Doctor Who Season 2, Episode 6 Reintroduces The Show's Most Mysterious Character
This article contains spoilers for "Doctor Who" season 2, episode 6 — "The Interstellar Song Contest"
Despite finding himself in the middle of the "Doctor Who" take on what the Eurovision song contest looks like in 2925, the Fifteenth Doctor (Ncuti Gatwa) isn't a particularly happy camper in "The Interstellar Song Contest." Much of this is because Freddie Fox's Hellion terrorist Kid invades the control room mid-party and quite literally empties the space station arena by opening the roof. If sucking 100,000 effectively dead contestants and audience members into the "mavity" bubble (the show has really committed to the gravity name change bit from the "Doctor Who" 60th Anniversary Special "WIld Blue Yonder") surrounding the station is bad, though, Kid's intention to kill over three trillion home viewers is something else entirely.

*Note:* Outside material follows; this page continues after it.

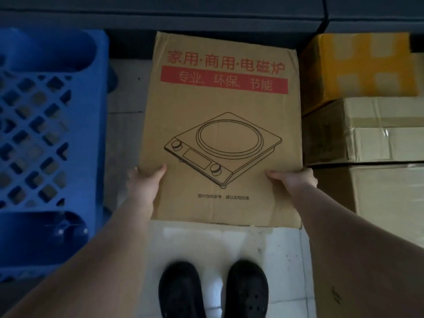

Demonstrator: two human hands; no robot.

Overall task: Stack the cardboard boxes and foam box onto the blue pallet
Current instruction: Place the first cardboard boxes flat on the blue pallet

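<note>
Both hands on lengthwise box

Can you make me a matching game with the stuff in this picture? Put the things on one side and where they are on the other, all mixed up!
Things:
1. blue pallet
2. box with the cooker drawing
3. yellow-taped box
4. black shoes

Places:
A. far right, at the back
B. bottom middle, on the white tiles
C. left side
D. middle, gripped by the left hand and right hand

Pairs: 1-C, 2-D, 3-A, 4-B
</note>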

The problem is that before the Doctor can put a stop to this devious plan, he has to deal with the fact that he's one of the people Kid ejected from the station, and is freezing in space. Fortunately, he receives a little outside — or rather, inside — help in the form of a vision. The shocked Doctor sees an elderly woman calling to him from the inside of a sparsely-furnished TARDIS, calling him "grandfather" and telling him to wake up. The visions continue as the episode progresses, with the woman imploring the Doctor to find her and attempting to help him get a grip when he becomes furious and starts torturing Kid.
The Disney+ era "Doctor Who" has no shortage of mysterious women, with Anita Dobson's Mrs. Flood currently leading the strangeness parade. However, there's only one mystery lady who might have access to a TARDIS and who also refers to the Doctor as a grandfather: Susan Foreman, the First Doctor's (William Hartnell) granddaughter and companion.
Susan is a mysterious character from the show's early days
Susan (Carole Ann Ford) was an integral part of the show's very beginning and has featured in novels, comic books and so on, but hasn't been seen on the show proper in ages. Back in her day, "Doctor Who" was a simpler show where the Doctor and Susan had fled Gallifrey in a stolen TARDIS together, and regeneration wasn't a thing yet. To address this (and, in all likelihood, to avoid having to give Susan a clear timeline after the show established the Doctor's nature and made her presence as a blood relative difficult to explain), the vast "Doctor Who" lore has given us several Susan origin stories, and her true backstory is a closely guarded in-universe secret. More than just about anything else in the show, Susan's true nature is a giant ball of timey-wimey stuff.
Luckily, "Doctor Who" might be a long-running sci-fi classic, but it does try to embrace newcomers with handy explainers of the matters at hand and even occasionally drops hints at future events. As such, the Disney+ era has already done some light lifting to establish a more manageable backstory for Susan. In season 1, episode 7 — "The Legend of Ruby Sunday" — the Doctor established a theory that Susan is indeed her biological granddaughter, but in the Doctor's personal timeline his child (and Susan's parent) is yet to be born. The show has done nothing to contradict this line of thinking since, and with what seems an awful lot like Susan now establishing telepathic communication with the Doctor, it might just be that "Doctor Who" is finally preparing to unravel this mysterious First Doctor-era character's story.